November 14 is celebrated as Children’s Day in India. The day spreads awareness around the rights, education and welfare of the young ones, as per wikipedia. Schools and colleges across the country usually hold special events on this day. Looking back, things have changed much in the way it was celebrated before and how it happens now. Our life has also progressed given the technological advancements. Fashion Designer Anjali Phougat shares her thoughts on how things have changed for kids today and what she thinks today’s kids are missing out on.
“We come from a generation where we had almost zero access to technology. Not everybody has access to cell phones and technology has advanced a lot in this era. In the US it’s so different for kids as all the homework is done on the iPad. They rarely write, which is why I focus on this thing when it comes to my daughter. I send her to Hindu temple for writing classes so she can have less screen time,” she says.
Sharing her memorable childhood experiences, Anjali adds that playing with friends has been the best time of her life.
“I come from a small town in Haryana and we used to go to our friend’s house in the neighbourhood to spend time and also play on the streets. Here people don’t meet like that, we have to take appointments even for kids play day. When kids meet on play day they just play high tech games rather than games that we have played in our childhood.

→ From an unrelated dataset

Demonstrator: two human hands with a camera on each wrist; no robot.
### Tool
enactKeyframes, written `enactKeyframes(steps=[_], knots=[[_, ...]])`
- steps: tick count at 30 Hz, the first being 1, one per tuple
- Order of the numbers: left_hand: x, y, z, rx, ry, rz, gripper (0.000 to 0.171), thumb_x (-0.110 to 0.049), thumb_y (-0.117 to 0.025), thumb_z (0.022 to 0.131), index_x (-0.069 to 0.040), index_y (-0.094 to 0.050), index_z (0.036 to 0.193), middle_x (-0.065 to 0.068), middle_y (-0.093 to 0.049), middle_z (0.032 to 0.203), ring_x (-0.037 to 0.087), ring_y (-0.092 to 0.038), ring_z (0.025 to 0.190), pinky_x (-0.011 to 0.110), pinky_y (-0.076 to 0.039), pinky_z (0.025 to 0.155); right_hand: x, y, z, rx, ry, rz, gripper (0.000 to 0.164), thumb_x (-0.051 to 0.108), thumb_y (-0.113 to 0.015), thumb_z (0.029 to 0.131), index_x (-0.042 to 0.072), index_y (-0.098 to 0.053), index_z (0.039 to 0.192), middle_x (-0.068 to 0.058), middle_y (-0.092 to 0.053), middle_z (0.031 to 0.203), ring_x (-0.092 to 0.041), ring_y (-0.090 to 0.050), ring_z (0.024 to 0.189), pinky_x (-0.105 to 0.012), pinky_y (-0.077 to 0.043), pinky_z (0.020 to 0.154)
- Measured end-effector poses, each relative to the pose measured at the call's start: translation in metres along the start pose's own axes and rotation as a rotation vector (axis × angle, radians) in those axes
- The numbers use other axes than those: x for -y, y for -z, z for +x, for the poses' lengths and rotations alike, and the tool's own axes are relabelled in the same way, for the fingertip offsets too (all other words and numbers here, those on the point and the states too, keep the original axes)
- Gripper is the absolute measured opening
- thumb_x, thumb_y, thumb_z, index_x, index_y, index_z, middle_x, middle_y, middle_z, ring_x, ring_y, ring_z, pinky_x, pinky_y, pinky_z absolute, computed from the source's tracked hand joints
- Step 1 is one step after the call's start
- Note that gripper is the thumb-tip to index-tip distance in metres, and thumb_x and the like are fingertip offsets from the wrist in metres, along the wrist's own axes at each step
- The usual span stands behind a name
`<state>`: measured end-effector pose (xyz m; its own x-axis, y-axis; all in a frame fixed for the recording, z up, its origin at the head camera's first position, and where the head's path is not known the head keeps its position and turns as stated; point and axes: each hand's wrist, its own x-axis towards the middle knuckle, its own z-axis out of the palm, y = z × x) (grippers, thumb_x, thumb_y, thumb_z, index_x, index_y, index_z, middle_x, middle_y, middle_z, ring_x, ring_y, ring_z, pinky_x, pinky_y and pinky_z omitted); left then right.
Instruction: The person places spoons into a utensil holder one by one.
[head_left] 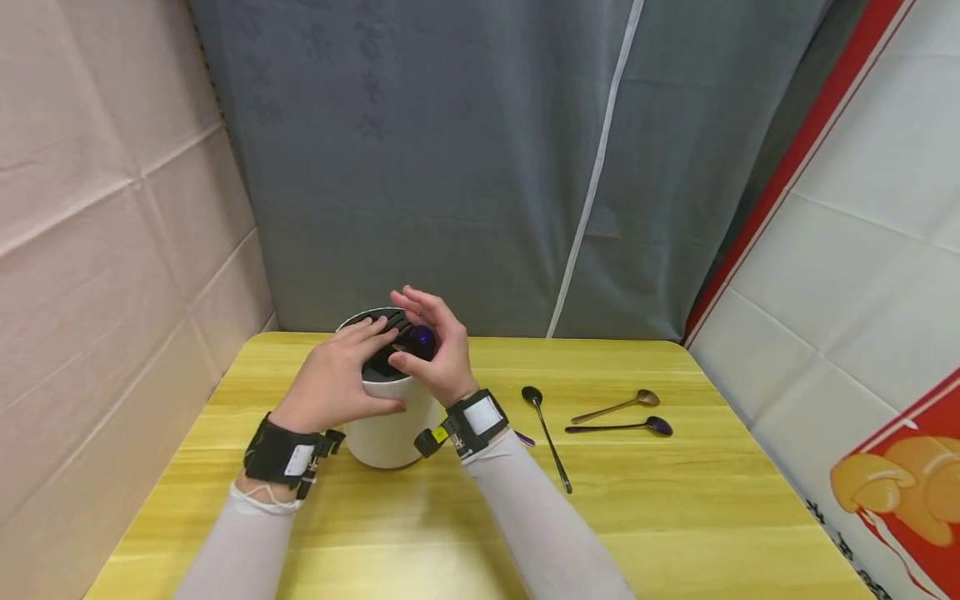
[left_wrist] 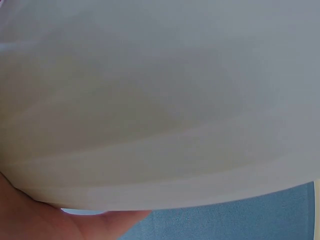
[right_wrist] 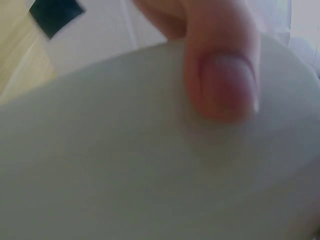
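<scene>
A white cylindrical holder [head_left: 382,429] with a dark top stands on the table. My left hand [head_left: 337,379] lies over its top with the fingers extended, the thumb reaching along the front wall. In the left wrist view, the holder's wall [left_wrist: 165,125] fills most of the picture. Between the spread thumb and fingers of my right hand [head_left: 442,346] shows the rounded, dark purple-blue head of a spoon [head_left: 422,339] at the holder's right side. The right thumb [right_wrist: 227,90] overlaps the white wall in the right wrist view. The spoon's handle is hidden.
Right of the holder lie a black spoon [head_left: 546,437], a copper-coloured spoon [head_left: 617,406] and a dark purple spoon [head_left: 622,428]. A purple handle end [head_left: 524,438] peeks out behind my right wrist. A grey curtain [head_left: 450,167] hangs behind the wooden table [head_left: 675,517].
</scene>
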<state>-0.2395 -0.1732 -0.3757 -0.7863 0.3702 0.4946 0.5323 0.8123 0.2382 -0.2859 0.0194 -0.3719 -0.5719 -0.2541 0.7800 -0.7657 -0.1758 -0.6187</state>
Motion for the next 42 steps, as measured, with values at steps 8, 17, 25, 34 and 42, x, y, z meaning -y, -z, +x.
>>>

The technological advancement is really bad, it just takes away the innocence from children. We try really hard to make sure that only required access is provided but the Internet is so wide and scary that your child can do anything even within such limitations. Our childhood was so beautiful, we played outdoors with our friends, amid nature. That’s something I miss the most.
I try to instill those things in my daughter and take her for long walks. We play in the garden, plant saplings and take care of the plants we have. Spending time with grandparents was so wonderful in my time but my daughter misses out on that too as we live far away and rarely visit India,” she adds.